_Your assignment_
Copy all lines below exactly as written. Leave pictures out.
START Information provided
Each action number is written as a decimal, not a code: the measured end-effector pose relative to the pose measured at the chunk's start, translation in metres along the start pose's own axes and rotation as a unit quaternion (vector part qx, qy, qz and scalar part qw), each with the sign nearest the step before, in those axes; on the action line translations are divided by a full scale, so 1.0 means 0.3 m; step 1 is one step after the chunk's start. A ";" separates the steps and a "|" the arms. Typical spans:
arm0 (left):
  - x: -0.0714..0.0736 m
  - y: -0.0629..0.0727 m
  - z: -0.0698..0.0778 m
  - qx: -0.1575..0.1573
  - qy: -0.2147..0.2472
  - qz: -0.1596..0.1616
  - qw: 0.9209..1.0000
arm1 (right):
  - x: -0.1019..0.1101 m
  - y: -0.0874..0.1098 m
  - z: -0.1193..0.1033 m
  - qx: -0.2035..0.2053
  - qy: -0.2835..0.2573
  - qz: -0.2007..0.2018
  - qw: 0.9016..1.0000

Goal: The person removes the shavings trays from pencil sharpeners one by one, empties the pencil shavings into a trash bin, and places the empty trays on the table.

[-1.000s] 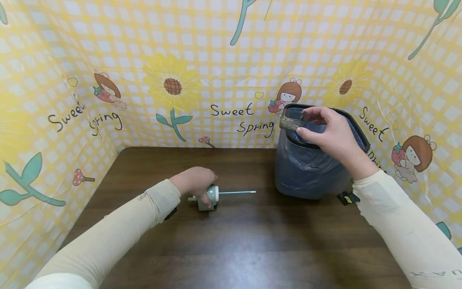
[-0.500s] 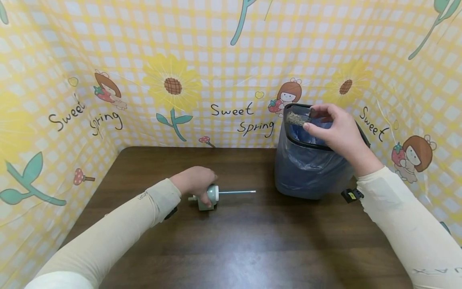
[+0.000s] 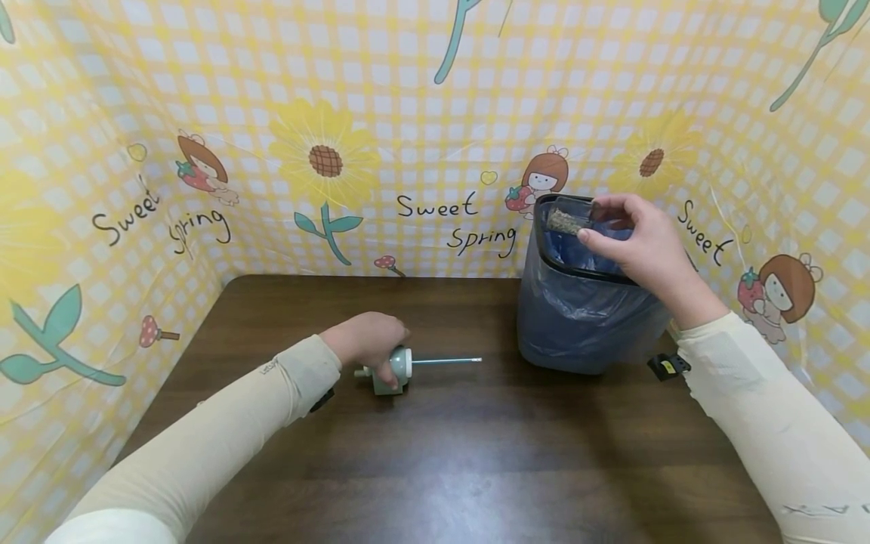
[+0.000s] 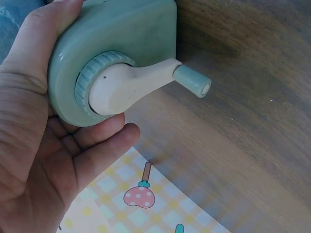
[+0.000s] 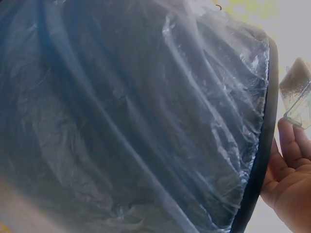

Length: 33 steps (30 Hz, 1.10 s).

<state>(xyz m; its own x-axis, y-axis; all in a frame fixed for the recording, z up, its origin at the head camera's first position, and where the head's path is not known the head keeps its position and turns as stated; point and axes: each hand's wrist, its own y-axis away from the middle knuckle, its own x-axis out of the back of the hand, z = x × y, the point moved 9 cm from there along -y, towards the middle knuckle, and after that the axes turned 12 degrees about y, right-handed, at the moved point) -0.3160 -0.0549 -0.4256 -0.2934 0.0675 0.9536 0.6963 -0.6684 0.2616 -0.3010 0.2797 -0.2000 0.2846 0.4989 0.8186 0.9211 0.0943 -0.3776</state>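
Observation:
My left hand (image 3: 370,336) grips a green crank pencil sharpener (image 4: 146,29) low over the table, thumb on its near side. Its white crank arm (image 4: 133,87) with a green knob points away from the palm in the left wrist view. A blue-green pencil (image 3: 445,360) sticks out of the sharpener to the right. My right hand (image 3: 646,245) pinches a clear shavings drawer (image 3: 574,205) by one end, tilted over the mouth of a bin. Grey-brown pencil shavings (image 3: 564,221) lie along the drawer's lower side.
The bin (image 3: 571,317), lined with a bluish plastic bag, stands at the table's back right; its black rim (image 3: 578,273) runs just below my right hand. A yellow checked cloth (image 3: 421,136) closes off the back and sides of the dark wooden table (image 3: 435,453).
My right hand has moved a little to the right, bringing the drawer farther over the bin and tipping it. The left hand and the sharpener have stayed put.

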 end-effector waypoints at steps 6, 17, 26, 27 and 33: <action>0.001 0.000 -0.001 -0.001 -0.003 0.001 1.000 | 0.007 0.003 0.016 -0.004 0.004 0.007 1.000; -0.007 -0.005 -0.008 0.003 -0.001 -0.002 1.000 | 0.016 0.001 0.050 -0.012 0.012 0.014 1.000; -0.006 -0.007 -0.005 0.002 -0.005 -0.004 1.000 | 0.028 -0.002 0.065 -0.010 0.012 0.017 1.000; -0.005 -0.006 -0.005 0.003 -0.005 -0.005 1.000 | 0.029 0.000 0.067 -0.010 0.013 0.017 1.000; -0.005 -0.004 -0.005 0.006 -0.001 -0.007 1.000 | 0.037 0.008 0.077 -0.013 0.024 0.013 1.000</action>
<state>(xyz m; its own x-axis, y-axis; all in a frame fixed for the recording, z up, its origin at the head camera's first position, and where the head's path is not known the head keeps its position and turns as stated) -0.3174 -0.0553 -0.4274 -0.3020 0.0783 0.9501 0.6997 -0.6587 0.2767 -0.3017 0.3053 -0.2016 0.3197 0.4583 0.8293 0.9197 0.0602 -0.3879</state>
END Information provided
_Problem solution_
Each action number is written as a decimal, not a code: the measured end-effector pose relative to the pose measured at the chunk's start, translation in metres along the start pose's own axes and rotation as a unit quaternion (vector part qx, qy, qz and scalar part qw), each with the sign nearest the step before, in those axes; on the action line translations are divided by a full scale, so 1.0 means 0.3 m; step 1 is one step after the chunk's start. A ";" separates the steps and a "|" the arms. Typical spans:
arm0 (left):
  - x: -0.0714..0.0736 m
  - y: -0.0629..0.0727 m
  - z: -0.0698..0.0778 m
  - qx: -0.1575..0.1573
  - qy: -0.2147..0.2472
  - qz: -0.1596..0.1616
  - qw: 0.9209..1.0000
arm1 (right):
  - x: -0.1019..0.1101 m
  - y: -0.0874..0.1098 m
  - z: -0.1193..0.1033 m
  - qx: -0.2035..0.2053
  - qy: -0.2835..0.2573
  - qz: -0.2007..0.2018
  - qw: 0.9016..1.0000

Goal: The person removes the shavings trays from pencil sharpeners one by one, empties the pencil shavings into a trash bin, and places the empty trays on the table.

[-1.000s] 
[-0.500s] 
[+0.000s] 
[+0.000s] 
[+0.000s] 

Length: 33 steps (30 Hz, 1.10 s).

<state>(xyz m; its own x-axis, y-axis; all in a frame fixed for the recording, z up, its origin at the head camera's first position, and where the head's path is not known the head keeps its position and turns as stated; point and axes: each hand's wrist, its own y-axis away from the middle knuckle, its own x-axis out of the back of the hand, z = x × y, the point moved 9 cm from there along -y, towards the middle knuckle, and after that the axes turned 12 degrees about y, right-handed, at the moved point) -0.3160 -0.0549 -0.4256 -0.2934 0.0675 0.9536 0.6963 -0.6684 0.2616 -0.3010 0.2797 -0.2000 0.2846 0.4989 0.8186 0.9211 0.0943 -0.3776</state>
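Observation:
My left hand (image 3: 370,336) grips a green crank pencil sharpener (image 4: 146,29) low over the table, thumb on its near side. Its white crank arm (image 4: 133,87) with a green knob points away from the palm in the left wrist view. A blue-green pencil (image 3: 445,360) sticks out of the sharpener to the right. My right hand (image 3: 646,245) pinches a clear shavings drawer (image 3: 574,205) by one end, tilted over the mouth of a bin. Grey-brown pencil shavings (image 3: 564,221) lie along the drawer's lower side.
The bin (image 3: 571,317), lined with a bluish plastic bag, stands at the table's back right; its black rim (image 3: 578,273) runs just below my right hand. A yellow checked cloth (image 3: 421,136) closes off the back and sides of the dark wooden table (image 3: 435,453).
My right hand has moved a little to the right, bringing the drawer farther over the bin and tipping it. The left hand and the sharpener have stayed put.
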
 end-effector waypoints at steps 6, 17, 26, 27 and 33: <action>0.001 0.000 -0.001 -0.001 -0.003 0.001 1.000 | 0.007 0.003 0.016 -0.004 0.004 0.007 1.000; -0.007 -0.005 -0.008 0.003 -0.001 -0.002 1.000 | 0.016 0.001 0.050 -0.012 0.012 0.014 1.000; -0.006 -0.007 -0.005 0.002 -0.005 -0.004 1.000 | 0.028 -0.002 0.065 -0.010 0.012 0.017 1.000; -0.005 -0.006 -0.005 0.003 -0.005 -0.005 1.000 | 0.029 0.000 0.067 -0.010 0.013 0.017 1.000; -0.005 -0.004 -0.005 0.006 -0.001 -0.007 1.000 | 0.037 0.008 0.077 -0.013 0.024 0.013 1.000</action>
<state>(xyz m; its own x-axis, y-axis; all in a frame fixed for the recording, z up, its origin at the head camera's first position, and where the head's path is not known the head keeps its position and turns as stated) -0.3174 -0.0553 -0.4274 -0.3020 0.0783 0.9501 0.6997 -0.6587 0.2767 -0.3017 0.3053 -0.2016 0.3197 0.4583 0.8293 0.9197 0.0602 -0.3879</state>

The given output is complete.